> **What is being asked**: Could you reproduce, word for word, everything below from the line containing "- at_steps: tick" down to the line containing "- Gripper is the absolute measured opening", with both of those lines included and no others?

START Available records

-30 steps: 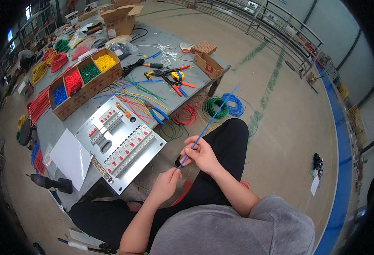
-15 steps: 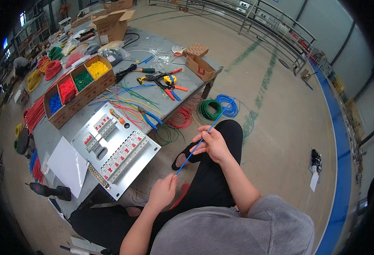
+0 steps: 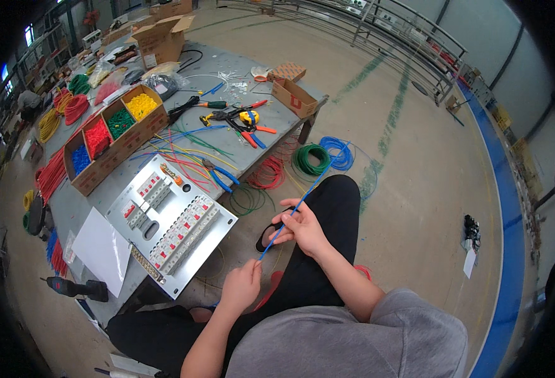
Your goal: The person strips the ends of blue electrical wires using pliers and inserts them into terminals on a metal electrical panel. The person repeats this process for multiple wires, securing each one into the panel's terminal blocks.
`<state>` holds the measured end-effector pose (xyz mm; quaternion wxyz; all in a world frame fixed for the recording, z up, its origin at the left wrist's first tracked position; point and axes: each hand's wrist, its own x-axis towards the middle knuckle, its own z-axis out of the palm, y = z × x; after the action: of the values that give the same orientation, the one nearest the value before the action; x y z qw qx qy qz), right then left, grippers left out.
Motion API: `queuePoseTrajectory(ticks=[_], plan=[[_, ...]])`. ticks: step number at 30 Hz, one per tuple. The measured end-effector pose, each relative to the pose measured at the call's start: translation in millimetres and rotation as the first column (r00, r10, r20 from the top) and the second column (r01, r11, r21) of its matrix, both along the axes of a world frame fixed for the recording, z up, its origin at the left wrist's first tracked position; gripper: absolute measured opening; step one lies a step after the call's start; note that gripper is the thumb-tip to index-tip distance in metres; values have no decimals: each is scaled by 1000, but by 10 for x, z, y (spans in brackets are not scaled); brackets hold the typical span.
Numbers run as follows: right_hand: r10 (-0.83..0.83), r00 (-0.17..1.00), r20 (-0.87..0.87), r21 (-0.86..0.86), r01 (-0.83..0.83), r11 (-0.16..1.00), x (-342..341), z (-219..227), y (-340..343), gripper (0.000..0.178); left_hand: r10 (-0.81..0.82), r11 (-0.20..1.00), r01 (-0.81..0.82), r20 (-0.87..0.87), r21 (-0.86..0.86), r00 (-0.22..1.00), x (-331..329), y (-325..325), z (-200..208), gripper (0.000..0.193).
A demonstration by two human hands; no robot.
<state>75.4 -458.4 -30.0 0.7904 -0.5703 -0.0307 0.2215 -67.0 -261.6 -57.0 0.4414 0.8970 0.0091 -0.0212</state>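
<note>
A length of blue wire (image 3: 315, 186) runs slanting above my lap. Its lower end is pinched in my closed left hand (image 3: 241, 286). Farther up, my right hand (image 3: 304, 232) holds the same wire between thumb and fingers, the other fingers loosely spread. Beyond my right hand the wire stretches toward the blue wire coil (image 3: 337, 154) on the floor; whether they join is hard to make out. To the left, a metal mounting plate (image 3: 195, 268) with rows of breakers (image 3: 186, 230) rests tilted at the table's edge.
On the grey table (image 3: 252, 75) are a divided cardboard box (image 3: 120, 142) of coloured caps, blue-handled pliers (image 3: 219, 175), more hand tools (image 3: 243, 123), loose wires and a white sheet (image 3: 101, 249). A cordless drill (image 3: 76, 288) lies at the near left corner. Green (image 3: 311, 160) and red coils (image 3: 267, 172) lie on the floor.
My right hand has slid down and left along the blue wire, closer to my left hand. The left hand stays nearly in place, still gripping the end.
</note>
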Motion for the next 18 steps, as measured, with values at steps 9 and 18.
queuePoseTrajectory(ticks=[9, 18], plan=[[26, 998, -65, -201, -38, 979, 205, 62, -289, 64, -14, 988, 5, 57, 154, 998, -17, 11, 59, 26], [59, 991, -122, -33, -64, 997, 270, 20, -432, 56, -68, 990, 57, 79, 132, 994, 2, 15, 84, 23]])
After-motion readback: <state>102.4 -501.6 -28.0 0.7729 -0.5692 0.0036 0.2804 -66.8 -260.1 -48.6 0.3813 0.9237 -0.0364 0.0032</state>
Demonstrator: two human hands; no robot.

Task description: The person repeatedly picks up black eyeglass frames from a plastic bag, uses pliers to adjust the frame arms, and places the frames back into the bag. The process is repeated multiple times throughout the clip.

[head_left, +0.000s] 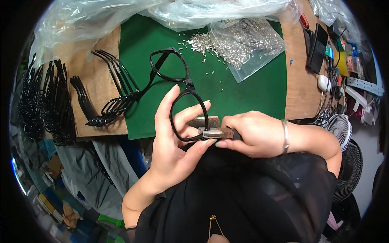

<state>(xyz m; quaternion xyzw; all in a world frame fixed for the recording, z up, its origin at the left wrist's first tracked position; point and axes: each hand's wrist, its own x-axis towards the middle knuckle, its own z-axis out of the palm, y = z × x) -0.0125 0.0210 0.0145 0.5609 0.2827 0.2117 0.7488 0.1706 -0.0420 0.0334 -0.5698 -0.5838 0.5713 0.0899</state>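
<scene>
My left hand (172, 146) holds a black eyeglass frame (189, 83) upright over the near edge of the green mat, its fingers around the lower rim and the thumb by the end piece. One temple extends to the left from the upper rim. My right hand (257, 133) is closed around a pliers-like tool (227, 133) with worn metal jaws. Those jaws meet the frame's lower corner, and the handles are mostly hidden in my fist. Behind this corner sits a rough metal block (206, 120), partly covered by my fingers.
Small silvery metal pieces (201, 43) spill beside a clear bag (249, 44) on the green mat (243, 95). Stacked black eyeglass frames (119, 103) and more bundles (54, 101) lie at left. Plastic sheeting (182, 14) spans the back. A phone (318, 48), cables and fans (340, 129) stand right.
</scene>
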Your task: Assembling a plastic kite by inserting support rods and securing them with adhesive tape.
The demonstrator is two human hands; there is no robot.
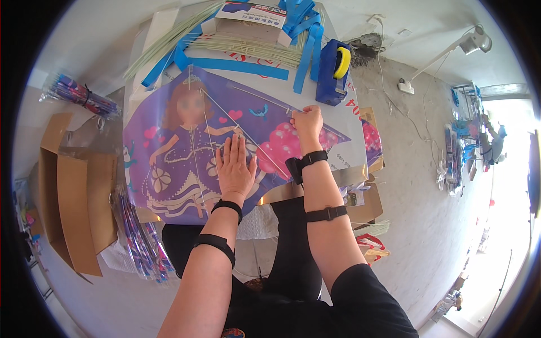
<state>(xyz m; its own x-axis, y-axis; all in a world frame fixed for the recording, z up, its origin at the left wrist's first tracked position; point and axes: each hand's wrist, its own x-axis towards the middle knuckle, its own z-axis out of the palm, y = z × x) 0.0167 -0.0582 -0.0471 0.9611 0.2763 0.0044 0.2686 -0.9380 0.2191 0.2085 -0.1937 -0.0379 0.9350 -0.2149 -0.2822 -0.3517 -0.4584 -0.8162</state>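
The curled right hand hides its palm, while the left hand covers part of a purple printed sheet.

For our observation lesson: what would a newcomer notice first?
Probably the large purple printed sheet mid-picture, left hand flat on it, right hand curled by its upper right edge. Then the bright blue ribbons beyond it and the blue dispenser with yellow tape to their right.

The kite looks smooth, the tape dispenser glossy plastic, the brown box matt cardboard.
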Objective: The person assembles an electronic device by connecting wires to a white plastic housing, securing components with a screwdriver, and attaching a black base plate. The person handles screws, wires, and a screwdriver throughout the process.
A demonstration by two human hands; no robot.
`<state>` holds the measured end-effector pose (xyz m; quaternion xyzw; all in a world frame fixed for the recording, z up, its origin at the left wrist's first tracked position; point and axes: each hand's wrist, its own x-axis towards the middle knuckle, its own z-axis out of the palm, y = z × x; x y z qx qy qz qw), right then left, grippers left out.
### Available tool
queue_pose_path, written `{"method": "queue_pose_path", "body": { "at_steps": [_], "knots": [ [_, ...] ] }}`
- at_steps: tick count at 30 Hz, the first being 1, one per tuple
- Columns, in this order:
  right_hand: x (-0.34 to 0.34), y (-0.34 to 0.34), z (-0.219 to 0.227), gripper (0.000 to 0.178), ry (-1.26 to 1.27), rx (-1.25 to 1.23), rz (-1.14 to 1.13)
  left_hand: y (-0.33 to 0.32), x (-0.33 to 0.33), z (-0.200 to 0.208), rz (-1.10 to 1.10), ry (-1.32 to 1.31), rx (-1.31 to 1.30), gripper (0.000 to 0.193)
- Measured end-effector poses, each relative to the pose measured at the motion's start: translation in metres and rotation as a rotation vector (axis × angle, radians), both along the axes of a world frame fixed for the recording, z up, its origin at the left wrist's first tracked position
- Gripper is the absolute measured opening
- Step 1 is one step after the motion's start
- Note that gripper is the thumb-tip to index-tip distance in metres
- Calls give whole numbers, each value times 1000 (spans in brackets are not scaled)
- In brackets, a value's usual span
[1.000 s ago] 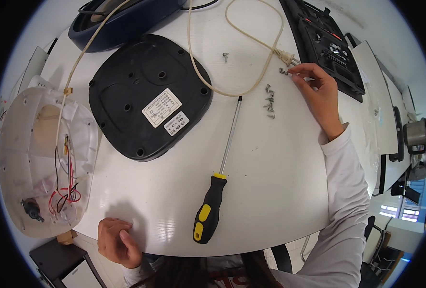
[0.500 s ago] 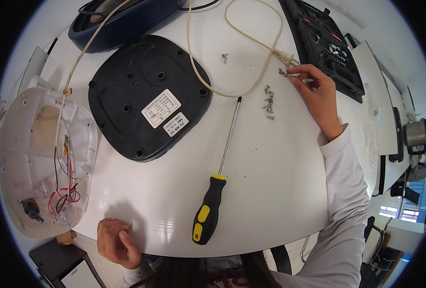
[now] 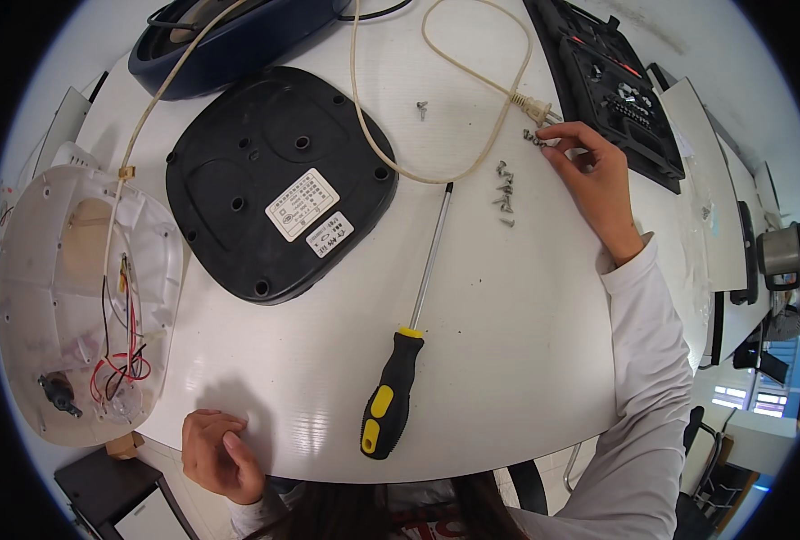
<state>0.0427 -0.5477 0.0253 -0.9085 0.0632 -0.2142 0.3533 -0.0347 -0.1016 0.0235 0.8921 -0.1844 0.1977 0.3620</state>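
At the right, the thumb and forefinger of my right hand (image 3: 593,175) pinch a small screw at the edge of a little cluster of dark screws (image 3: 528,135). Just below that lies a row of silver screws (image 3: 505,187). A single pair of screws (image 3: 422,110) sits further left. My left hand (image 3: 220,454) rests at the table's near edge, fingers curled in, with nothing visible in it. Between the hands lies a black and yellow screwdriver (image 3: 389,396), its tip pointing away from me. A black plastic base (image 3: 269,126) with screw holes and two white labels lies left of it.
A white plastic shell (image 3: 35,297) with loose wires stands at the left edge. Behind the base is a dark blue housing (image 3: 238,54). A beige cord with a plug (image 3: 535,108) loops across the table (image 3: 508,360). An open black tool case (image 3: 598,99) lies far right.
My right hand has shifted very slightly left at the dark screws. My left hand, the screwdriver and the base stay where they were.
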Motion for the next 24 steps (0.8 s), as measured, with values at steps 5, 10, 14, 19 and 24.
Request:
{"method": "queue_pose_path", "body": {
  "at_steps": [5, 10, 14, 19, 24],
  "knots": [
    [0, 2, 2, 17, -37, 3, -10, 1, 0, 0, 4, 0, 6, 21],
    [0, 3, 3, 15, -116, 21, -32, 1, -1, -1, 5, -1, 7, 21],
    [0, 6, 6, 16, -115, -14, 1, 1, 0, 0, 2, -6, 13, 21],
    [-1, 9, 7, 19, -113, -70, 60, 1, -1, -1, 8, 4, 4, 20],
    [-1, 9, 7, 21, -96, -88, 93, 1, -1, -1, 2, -2, 6, 20]
  ]
}}
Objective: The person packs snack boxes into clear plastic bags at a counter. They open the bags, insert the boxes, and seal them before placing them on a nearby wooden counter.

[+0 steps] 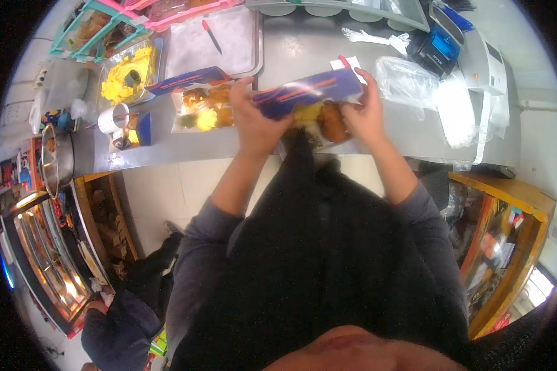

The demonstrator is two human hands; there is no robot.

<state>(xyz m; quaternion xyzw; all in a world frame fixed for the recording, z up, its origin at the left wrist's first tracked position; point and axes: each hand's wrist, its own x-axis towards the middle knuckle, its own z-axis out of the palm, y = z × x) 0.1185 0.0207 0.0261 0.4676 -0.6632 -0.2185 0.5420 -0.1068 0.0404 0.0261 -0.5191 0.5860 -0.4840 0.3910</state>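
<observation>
Both my hands hold a blue cardboard food box [309, 93] at the table's near edge. Its lid stands tilted up, and below it show yellow food [308, 114] and a browned fried piece [334, 123]. My left hand [257, 122] grips the box's left side, fingers curled at the lid's edge. On the opposite side, my right hand [366, 116] has its fingers at the lid's corner and its thumb by the fried piece. Just left of my left hand lies a second, open food box [189, 80], filled with browned pieces and yellow food [207, 119].
Farther left stand a tub of yellow food [129, 74], a white cup [113, 119] and a metal pot [57, 162]. A tray [241, 43] with a red-capped pen [211, 37] lies behind. Plastic bags [405, 80] and a printer [436, 49] are at right. Another person [127, 315] is lower left.
</observation>
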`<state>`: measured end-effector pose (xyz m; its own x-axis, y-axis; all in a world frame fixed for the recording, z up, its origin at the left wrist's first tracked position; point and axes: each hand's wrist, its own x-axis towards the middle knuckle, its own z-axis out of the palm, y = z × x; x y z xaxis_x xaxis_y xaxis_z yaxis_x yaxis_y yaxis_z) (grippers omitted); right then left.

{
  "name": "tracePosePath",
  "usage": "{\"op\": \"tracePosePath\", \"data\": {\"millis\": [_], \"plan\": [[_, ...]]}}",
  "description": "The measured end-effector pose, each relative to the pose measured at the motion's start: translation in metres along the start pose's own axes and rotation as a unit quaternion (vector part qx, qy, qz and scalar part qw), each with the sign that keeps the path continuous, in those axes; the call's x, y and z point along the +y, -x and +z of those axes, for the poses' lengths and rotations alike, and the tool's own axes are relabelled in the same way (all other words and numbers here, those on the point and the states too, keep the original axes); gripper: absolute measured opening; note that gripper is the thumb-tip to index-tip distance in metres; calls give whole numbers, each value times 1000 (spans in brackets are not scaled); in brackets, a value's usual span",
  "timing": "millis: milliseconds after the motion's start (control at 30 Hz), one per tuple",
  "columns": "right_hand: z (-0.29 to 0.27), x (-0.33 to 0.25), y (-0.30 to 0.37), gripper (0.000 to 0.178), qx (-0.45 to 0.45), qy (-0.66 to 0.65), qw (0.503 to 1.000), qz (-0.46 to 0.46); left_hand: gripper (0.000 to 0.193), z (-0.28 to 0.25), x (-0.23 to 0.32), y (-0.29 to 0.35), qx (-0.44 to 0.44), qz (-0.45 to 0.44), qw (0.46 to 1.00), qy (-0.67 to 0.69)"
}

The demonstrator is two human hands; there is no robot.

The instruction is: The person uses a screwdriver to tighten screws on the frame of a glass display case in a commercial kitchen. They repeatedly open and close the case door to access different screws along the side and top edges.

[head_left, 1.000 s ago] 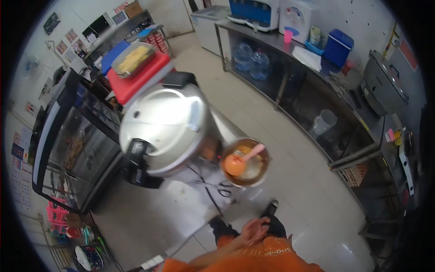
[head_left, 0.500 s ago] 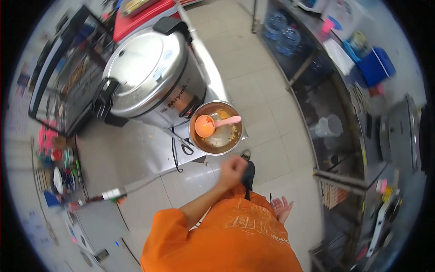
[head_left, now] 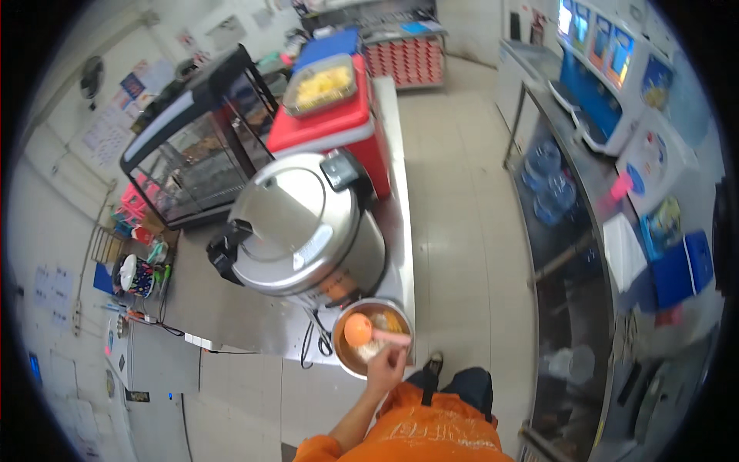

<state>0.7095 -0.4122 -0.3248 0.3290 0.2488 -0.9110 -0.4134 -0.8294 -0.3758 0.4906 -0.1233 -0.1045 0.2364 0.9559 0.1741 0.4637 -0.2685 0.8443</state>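
Note:
A round steel bowl (head_left: 342, 356) stands at the near right corner of the steel table. Across it lies a pink-orange scoop (head_left: 358, 329) with a round cup, its handle pointing right. Yellowish bits of food show inside the bowl. My left hand (head_left: 386, 369) is at the bowl's near rim, just below the end of the scoop's handle. Its fingers are curled with the tips close together; whether they pinch the rim or only rest there is hidden. My right hand is out of view.
Behind the bowl stands a large silver rice cooker (head_left: 296, 223), its cord (head_left: 306, 346) looping nearby. Farther back are a red cooler box (head_left: 331, 135) bearing a tray of yellow food (head_left: 322, 85) and a glass display case (head_left: 204, 146). Steel shelving (head_left: 570, 308) runs along the right.
My left hand has moved forward from near my body to the bowl's rim. My right hand has left the view. The view has tilted up, showing more of the far room.

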Motion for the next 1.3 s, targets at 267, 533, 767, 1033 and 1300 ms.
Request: {"op": "tracePosePath", "data": {"millis": [267, 533, 767, 1033, 1300], "plan": [[-63, -142, -68, 51, -87, 131, 987, -29, 11, 1, 25, 56, 280, -194, 939, -45], [-125, -237, -107, 47, -129, 369, 920, -31, 15, 40, 35, 142, 364, -294, 882, -60], [4, -321, -20, 37, -250, 413, 843, -239, 17, 82, -41, 287, 463, -431, 773, 41], [318, -207, 197, 30, -495, 481, 602, -402, 14, 3, -141, 411, 562, -426, 705, 80], [560, -163, 282, 25, -524, 428, 623, -393, 9, -220, -200, 428, 633, -451, 620, 108]]}}
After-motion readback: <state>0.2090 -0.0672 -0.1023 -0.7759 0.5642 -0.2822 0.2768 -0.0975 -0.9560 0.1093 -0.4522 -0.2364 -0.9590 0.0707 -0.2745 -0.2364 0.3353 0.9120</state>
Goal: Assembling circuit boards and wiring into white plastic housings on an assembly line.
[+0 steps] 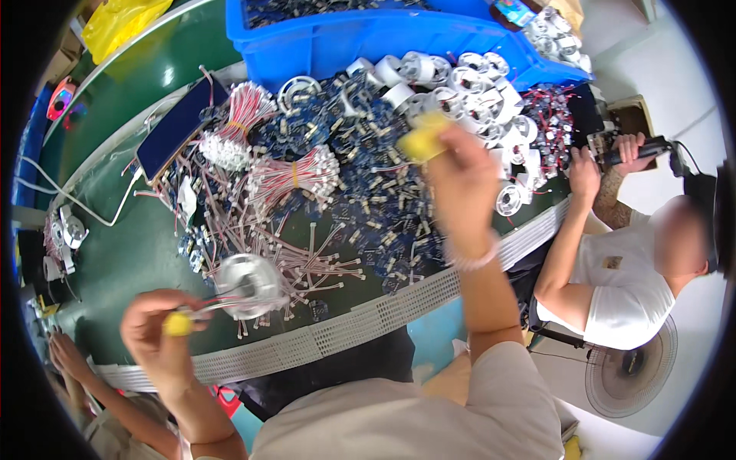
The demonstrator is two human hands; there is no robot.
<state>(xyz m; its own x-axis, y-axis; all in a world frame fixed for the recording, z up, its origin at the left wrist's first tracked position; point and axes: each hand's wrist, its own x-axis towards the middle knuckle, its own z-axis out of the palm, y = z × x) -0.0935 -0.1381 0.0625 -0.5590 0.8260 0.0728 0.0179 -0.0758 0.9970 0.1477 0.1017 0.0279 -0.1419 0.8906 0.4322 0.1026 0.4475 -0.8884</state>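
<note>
My left hand [157, 337] pinches thin wires [218, 306] at the near left, a yellow cover [178, 324] on its thumb. From these wires a round white-and-silver housing [249, 286] hangs over the table. My right hand [464, 172] is raised over the parts at the right of centre, nearest the white ring housings [475, 100]. Motion smears its fingertips and the yellow covers [425, 138] on them, so whether they hold anything is hidden. Below and between my hands lie loose white-plugged wire leads [307, 264] and a heap of small blue circuit boards [368, 192].
Banded wire bundles [295, 175] lie mid-table, beside a dark flat device [182, 130] with a white cable. A blue bin [383, 42] stands at the back. A co-worker [621, 268] works at the right with a handheld tool [640, 149]; another person's hand [69, 356] is at left.
</note>
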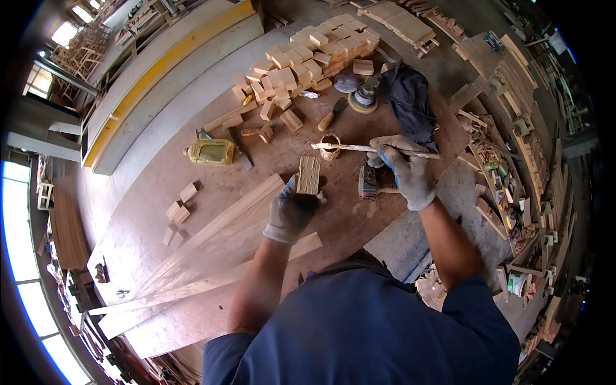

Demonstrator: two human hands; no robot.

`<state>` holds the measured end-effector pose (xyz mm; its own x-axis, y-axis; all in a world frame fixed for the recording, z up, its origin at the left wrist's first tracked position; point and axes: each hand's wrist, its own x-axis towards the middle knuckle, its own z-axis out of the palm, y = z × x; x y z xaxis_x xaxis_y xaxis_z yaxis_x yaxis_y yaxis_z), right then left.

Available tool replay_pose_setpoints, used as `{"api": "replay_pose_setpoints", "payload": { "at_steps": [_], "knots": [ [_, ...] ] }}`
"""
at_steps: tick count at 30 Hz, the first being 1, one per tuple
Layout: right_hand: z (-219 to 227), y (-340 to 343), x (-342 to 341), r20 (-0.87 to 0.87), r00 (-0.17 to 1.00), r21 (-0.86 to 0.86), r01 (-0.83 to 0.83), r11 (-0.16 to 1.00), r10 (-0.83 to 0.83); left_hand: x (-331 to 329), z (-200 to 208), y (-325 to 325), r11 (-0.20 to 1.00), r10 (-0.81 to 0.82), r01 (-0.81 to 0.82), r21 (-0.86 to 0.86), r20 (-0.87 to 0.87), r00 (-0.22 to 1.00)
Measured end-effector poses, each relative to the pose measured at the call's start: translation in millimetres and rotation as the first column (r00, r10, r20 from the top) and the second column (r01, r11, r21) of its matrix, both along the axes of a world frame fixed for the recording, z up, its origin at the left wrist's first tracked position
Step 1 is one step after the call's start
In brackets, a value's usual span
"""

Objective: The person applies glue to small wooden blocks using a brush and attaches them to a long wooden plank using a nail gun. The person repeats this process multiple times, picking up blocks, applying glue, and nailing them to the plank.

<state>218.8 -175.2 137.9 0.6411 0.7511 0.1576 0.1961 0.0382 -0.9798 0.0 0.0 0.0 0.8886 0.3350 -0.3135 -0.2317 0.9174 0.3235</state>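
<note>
My left hand [287,215], in a grey work glove, grips a small wooden block [309,173] whose upward face carries wavy yellowish streaks. My right hand [410,173], gloved too, pinches a long thin stick [350,147] coated in a whitish, dried-looking layer. The stick lies nearly level, its left end just over a small round pot [330,156] with a crusted rim; whether they touch I cannot tell. Beside my right hand lies a cordless drill [367,183], partly hidden by the glove.
Many loose wooden blocks [301,58] are heaped at the brown table's [147,212] far side. Also on it are a sander [364,96], dark cloth [412,96], wooden-handled tool [332,115], hammer [242,151] and yellowish bottle [212,152]. Long planks [212,231] lie left of me.
</note>
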Motion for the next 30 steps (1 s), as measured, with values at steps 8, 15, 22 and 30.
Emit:
{"api": "replay_pose_setpoints", "payload": {
  "at_steps": [8,15,22,30],
  "knots": [
    [8,-3,-17,0.391,0.895,-0.048,-0.214,0.976,0.216,-1,6,2,0.992,0.002,0.004,-0.126,0.048,0.999],
    [20,-15,-24,0.367,0.89,-0.096,-0.252,0.963,0.27,4,4,1,0.985,0.03,-0.034,-0.168,-0.025,0.999],
    [13,-18,-28,0.482,0.825,-0.128,-0.267,0.955,0.295,4,-1,2,0.994,0.046,-0.047,-0.099,-0.015,0.999],
    [21,-29,-28,0.341,0.876,-0.19,-0.291,0.938,0.341,-8,-9,6,0.992,0.01,-0.002,-0.127,0.062,0.998]
  ]
}}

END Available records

> **Reply to the exercise**:
- at_steps: tick count at 30 Hz, the first being 1, one per tuple
- Columns, in this order:
  right_hand: x (-0.34 to 0.34), y (-0.34 to 0.34), z (-0.219 to 0.227), gripper (0.000 to 0.178), ry (-1.26 to 1.27), rx (-1.25 to 1.23), rz (-1.14 to 1.13)
  left_hand: y (-0.33 to 0.32), x (-0.33 to 0.33), z (-0.200 to 0.208), rz (-1.10 to 1.10), ry (-1.32 to 1.31), rx (-1.31 to 1.30), gripper (0.000 to 0.193)
- Measured end-effector poses, each relative to the pose measured at the motion's start: translation in metres and rotation as a rotation vector (axis × angle, radians), both along the axes of a world frame fixed for the recording, z up, its origin at the left wrist's first tracked position
- Gripper is the absolute measured opening

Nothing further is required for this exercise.